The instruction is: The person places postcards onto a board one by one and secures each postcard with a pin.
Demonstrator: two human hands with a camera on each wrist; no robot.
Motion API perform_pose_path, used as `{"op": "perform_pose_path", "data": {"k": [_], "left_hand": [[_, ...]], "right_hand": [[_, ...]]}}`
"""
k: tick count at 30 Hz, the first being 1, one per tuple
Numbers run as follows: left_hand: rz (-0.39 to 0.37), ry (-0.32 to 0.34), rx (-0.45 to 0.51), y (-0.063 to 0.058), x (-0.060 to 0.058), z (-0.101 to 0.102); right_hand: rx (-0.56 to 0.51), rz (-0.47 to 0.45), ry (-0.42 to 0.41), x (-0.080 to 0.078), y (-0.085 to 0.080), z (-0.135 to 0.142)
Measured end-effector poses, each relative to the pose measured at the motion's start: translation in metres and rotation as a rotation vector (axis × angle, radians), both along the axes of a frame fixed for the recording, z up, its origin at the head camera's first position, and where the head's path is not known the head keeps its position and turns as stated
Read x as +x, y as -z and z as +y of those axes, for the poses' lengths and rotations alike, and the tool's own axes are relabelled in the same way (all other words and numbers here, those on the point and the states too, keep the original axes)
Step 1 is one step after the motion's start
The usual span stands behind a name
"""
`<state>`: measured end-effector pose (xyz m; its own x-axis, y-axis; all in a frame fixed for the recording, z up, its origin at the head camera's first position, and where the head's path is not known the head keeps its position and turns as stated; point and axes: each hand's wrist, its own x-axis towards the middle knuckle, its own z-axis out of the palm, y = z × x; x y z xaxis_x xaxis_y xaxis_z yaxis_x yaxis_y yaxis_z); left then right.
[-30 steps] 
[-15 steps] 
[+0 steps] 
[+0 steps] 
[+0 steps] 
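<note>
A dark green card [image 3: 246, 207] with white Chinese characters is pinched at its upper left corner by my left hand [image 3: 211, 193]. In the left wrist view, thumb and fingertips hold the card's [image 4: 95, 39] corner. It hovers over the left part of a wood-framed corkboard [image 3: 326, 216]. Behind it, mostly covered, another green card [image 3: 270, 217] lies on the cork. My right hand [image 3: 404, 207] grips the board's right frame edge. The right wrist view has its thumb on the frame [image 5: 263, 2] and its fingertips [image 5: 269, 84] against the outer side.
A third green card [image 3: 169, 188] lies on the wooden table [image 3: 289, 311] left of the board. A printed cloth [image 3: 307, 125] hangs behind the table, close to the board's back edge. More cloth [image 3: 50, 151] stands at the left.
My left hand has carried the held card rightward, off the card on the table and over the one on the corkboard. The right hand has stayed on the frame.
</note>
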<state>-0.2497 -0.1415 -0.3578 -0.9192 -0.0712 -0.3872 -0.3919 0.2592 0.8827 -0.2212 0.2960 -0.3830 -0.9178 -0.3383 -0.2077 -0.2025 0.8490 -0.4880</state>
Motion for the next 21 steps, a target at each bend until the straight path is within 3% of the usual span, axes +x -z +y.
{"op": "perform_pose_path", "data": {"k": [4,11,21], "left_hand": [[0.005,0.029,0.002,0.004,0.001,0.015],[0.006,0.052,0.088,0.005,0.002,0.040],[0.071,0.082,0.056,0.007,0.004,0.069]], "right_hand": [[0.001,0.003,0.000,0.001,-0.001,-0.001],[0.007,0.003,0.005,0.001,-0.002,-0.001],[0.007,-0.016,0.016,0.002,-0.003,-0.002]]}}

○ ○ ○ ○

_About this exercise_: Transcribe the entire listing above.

_Exercise output_:
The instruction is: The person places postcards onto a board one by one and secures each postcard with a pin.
Demonstrator: two human hands with a camera on each wrist; no robot.
Motion API perform_pose_path, used as `{"op": "perform_pose_path", "data": {"k": [_], "left_hand": [[_, ...]], "right_hand": [[_, ...]]}}`
"""
k: tick count at 30 Hz, the first being 1, one per tuple
Numbers run as follows: left_hand: rz (-0.39 to 0.37), ry (-0.32 to 0.34), rx (-0.45 to 0.51), y (-0.063 to 0.058), x (-0.060 to 0.058), z (-0.101 to 0.102); right_hand: rx (-0.56 to 0.51), rz (-0.47 to 0.45), ry (-0.42 to 0.41), x (-0.080 to 0.078), y (-0.085 to 0.080), z (-0.135 to 0.142)
Measured end-effector poses, each relative to the pose measured at the motion's start: translation in metres and rotation as a rotation vector (axis × angle, radians), both along the axes of a frame fixed for the recording, z up, its origin at the head camera's first position, and where the head's path is not known the head keeps its position and turns as stated
Read x as +x, y as -z and z as +y of those axes, for the poses' lengths and rotations alike, and the tool's own axes are relabelled in the same way (all other words and numbers here, those on the point and the states too, keep the original axes)
Step 1 is one step after the motion's start
The usual span stands behind a name
"""
`<state>`: measured end-effector pose (xyz m; its own x-axis, y-axis; all in a frame fixed for the recording, z up, its origin at the head camera's first position, and where the head's path is not known the head keeps its position and turns as stated; point and axes: each hand's wrist, its own x-axis towards the middle knuckle, its own z-axis out of the palm, y = z × x; x y z xaxis_x xaxis_y xaxis_z yaxis_x yaxis_y yaxis_z); left then right.
[-30 steps] 
[-15 steps] 
[+0 steps] 
[+0 steps] 
[+0 steps] 
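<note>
A dark green card [image 3: 246, 207] with white Chinese characters is pinched at its upper left corner by my left hand [image 3: 211, 193]. In the left wrist view, thumb and fingertips hold the card's [image 4: 95, 39] corner. It hovers over the left part of a wood-framed corkboard [image 3: 326, 216]. Behind it, mostly covered, another green card [image 3: 270, 217] lies on the cork. My right hand [image 3: 404, 207] grips the board's right frame edge. The right wrist view has its thumb on the frame [image 5: 263, 2] and its fingertips [image 5: 269, 84] against the outer side.
A third green card [image 3: 169, 188] lies on the wooden table [image 3: 289, 311] left of the board. A printed cloth [image 3: 307, 125] hangs behind the table, close to the board's back edge. More cloth [image 3: 50, 151] stands at the left.
My left hand has carried the held card rightward, off the card on the table and over the one on the corkboard. The right hand has stayed on the frame.
</note>
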<state>-0.2497 -0.1415 -0.3578 -0.9192 -0.0712 -0.3872 -0.3919 0.2592 0.8827 -0.2212 0.2960 -0.3830 -0.9178 -0.3383 -0.2077 -0.2025 0.8490 -0.4880</state>
Motion for the next 21 steps, a target at each bend until the straight path is within 3% of the usual span, axes +x -z +y.
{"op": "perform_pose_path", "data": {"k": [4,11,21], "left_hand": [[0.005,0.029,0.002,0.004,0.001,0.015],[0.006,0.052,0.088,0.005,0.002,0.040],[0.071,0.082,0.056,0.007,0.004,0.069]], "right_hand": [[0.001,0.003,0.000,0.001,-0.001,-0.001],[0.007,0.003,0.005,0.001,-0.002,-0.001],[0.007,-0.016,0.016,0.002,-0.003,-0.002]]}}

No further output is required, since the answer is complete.